**WORK INSTRUCTION**:
Return every line of the data below exactly, but do not include the images.

**INFORMATION SUPPLIED**:
◆ ◆ ◆

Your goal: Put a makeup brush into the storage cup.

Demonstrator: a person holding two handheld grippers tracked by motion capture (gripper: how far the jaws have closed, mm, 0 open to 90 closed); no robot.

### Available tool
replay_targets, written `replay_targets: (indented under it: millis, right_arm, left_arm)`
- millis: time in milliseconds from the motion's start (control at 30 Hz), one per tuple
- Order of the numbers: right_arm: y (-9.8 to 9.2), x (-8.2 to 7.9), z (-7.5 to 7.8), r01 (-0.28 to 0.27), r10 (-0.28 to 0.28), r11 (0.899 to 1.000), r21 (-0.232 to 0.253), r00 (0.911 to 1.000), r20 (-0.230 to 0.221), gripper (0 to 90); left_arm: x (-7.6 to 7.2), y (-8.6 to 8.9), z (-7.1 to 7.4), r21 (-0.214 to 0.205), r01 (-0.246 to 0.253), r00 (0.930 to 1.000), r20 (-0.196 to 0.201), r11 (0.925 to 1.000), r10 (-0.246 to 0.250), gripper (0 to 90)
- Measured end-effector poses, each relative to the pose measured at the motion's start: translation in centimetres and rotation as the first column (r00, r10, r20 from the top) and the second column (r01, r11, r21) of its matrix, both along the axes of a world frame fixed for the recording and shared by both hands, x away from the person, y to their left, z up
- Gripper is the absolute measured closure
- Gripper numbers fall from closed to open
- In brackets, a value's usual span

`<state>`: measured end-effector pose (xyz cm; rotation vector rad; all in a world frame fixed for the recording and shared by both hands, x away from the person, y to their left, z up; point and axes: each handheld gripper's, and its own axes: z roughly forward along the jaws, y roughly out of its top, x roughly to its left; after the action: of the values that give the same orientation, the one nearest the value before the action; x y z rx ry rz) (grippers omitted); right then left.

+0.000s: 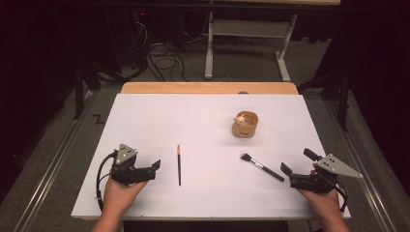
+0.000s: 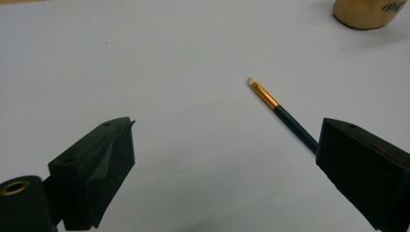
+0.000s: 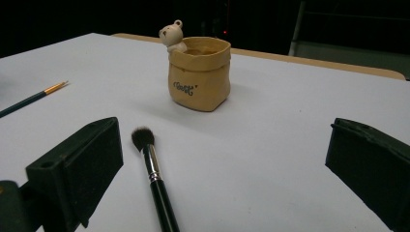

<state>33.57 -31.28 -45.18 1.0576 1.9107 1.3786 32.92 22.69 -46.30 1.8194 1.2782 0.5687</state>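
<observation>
left gripper point(image 1: 155, 165) fingers apart | right gripper point(image 1: 296, 162) fingers apart | slim brush point(image 2: 283, 115) handle hidden by finger | cup point(image 2: 370, 12) cropped, perhaps

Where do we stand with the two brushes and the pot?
Nothing looks done: the thin brush and the makeup brush both lie flat on the table, apart from the bear pot. The left gripper and right gripper are open, holding nothing. Both pickups remain.

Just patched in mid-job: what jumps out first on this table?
The tan pot with a small bear on its rim stands right of centre on the white table. Nearer the person lie a thin paintbrush at the left and a makeup brush at the right. The left hand-held gripper and right hand-held gripper rest open beside them.
</observation>
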Motion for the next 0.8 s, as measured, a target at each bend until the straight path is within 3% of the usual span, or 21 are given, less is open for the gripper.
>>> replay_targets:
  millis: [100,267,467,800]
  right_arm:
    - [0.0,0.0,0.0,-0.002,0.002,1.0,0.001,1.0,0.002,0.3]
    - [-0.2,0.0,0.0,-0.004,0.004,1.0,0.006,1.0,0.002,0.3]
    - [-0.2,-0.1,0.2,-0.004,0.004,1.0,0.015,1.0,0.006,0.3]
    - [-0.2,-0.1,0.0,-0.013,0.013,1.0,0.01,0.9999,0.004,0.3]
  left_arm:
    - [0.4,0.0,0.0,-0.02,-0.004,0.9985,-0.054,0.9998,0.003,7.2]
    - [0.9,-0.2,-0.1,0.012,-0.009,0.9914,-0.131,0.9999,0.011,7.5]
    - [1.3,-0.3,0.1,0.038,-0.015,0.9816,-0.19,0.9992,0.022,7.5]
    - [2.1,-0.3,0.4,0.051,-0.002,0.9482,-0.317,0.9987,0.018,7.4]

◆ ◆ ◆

**OUTPUT**:
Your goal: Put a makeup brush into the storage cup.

Demonstrator: a person holding two handheld grippers tracked by motion capture (gripper: how far the jaws have closed, mm, 0 open to 90 closed); no robot.

### Available tool
replay_targets, written `replay_targets: (indented under it: millis, right_arm, left_arm)`
- millis: time in milliseconds from the motion's start (control at 30 Hz), one per tuple
- Order of the numbers: right_arm: y (-9.8 to 9.2), x (-8.2 to 7.9), z (-7.5 to 7.8), r01 (-0.28 to 0.27), r10 (-0.28 to 0.28), r11 (0.899 to 1.000), r21 (-0.232 to 0.253), r00 (0.911 to 1.000), r20 (-0.230 to 0.221), gripper (0 to 90); left_arm: x (-7.6 to 7.2), y (-8.6 to 8.9), z (-7.1 to 7.4), r21 (-0.214 to 0.205), r01 (-0.246 to 0.253), r00 (0.930 to 1.000), r20 (-0.196 to 0.201), r11 (0.925 to 1.000), r10 (-0.246 to 0.250), gripper (0 to 90)
- Measured end-effector poses, each relative to the pose measured at the motion's start: translation in centimetres and rotation as the first column (r00, r10, r20 from the top) and the second column (r01, r11, r21) of its matrix, both along the axes of a world frame fixed for the recording and shared by both hands, x away from the person, y to their left, z up
- Gripper is the absolute measured closure
- Gripper numbers fall from closed to open
- In brackets, a value's usual span

`<state>`: measured end-effector pose (xyz cm; rotation vector rad; all in a world frame fixed for the recording and shared by both hands, x away from the person, y to their left, z up; point and axes: each handheld gripper's, and its own axes: z roughly forward along the jaws, y roughly out of its top, x roughly to its left; after the action: of the values that give the same orientation, the one nearest the value before the action; x y z rx ry rz) (grippers omitted); right then left.

+0.000s: 
+0.000s: 
+0.000s: 

<state>33.57 -31.28 -45.18 1.0576 1.9107 1.3786 32.92 22.69 -46.30 1.8194 1.2782 0.5687</state>
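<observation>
left gripper point(image 1: 155, 165) fingers apart | right gripper point(image 1: 296, 162) fingers apart | slim brush point(image 2: 283, 115) handle hidden by finger | cup point(image 2: 370, 12) cropped, perhaps

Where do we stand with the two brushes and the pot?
Nothing looks done: the thin brush and the makeup brush both lie flat on the table, apart from the bear pot. The left gripper and right gripper are open, holding nothing. Both pickups remain.

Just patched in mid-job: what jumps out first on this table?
The tan pot with a small bear on its rim stands right of centre on the white table. Nearer the person lie a thin paintbrush at the left and a makeup brush at the right. The left hand-held gripper and right hand-held gripper rest open beside them.
</observation>
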Motion for the next 0.8 s, as measured, a target at each bend until the straight path is within 3% of the usual span, or 21 are given, less is open for the gripper.
>>> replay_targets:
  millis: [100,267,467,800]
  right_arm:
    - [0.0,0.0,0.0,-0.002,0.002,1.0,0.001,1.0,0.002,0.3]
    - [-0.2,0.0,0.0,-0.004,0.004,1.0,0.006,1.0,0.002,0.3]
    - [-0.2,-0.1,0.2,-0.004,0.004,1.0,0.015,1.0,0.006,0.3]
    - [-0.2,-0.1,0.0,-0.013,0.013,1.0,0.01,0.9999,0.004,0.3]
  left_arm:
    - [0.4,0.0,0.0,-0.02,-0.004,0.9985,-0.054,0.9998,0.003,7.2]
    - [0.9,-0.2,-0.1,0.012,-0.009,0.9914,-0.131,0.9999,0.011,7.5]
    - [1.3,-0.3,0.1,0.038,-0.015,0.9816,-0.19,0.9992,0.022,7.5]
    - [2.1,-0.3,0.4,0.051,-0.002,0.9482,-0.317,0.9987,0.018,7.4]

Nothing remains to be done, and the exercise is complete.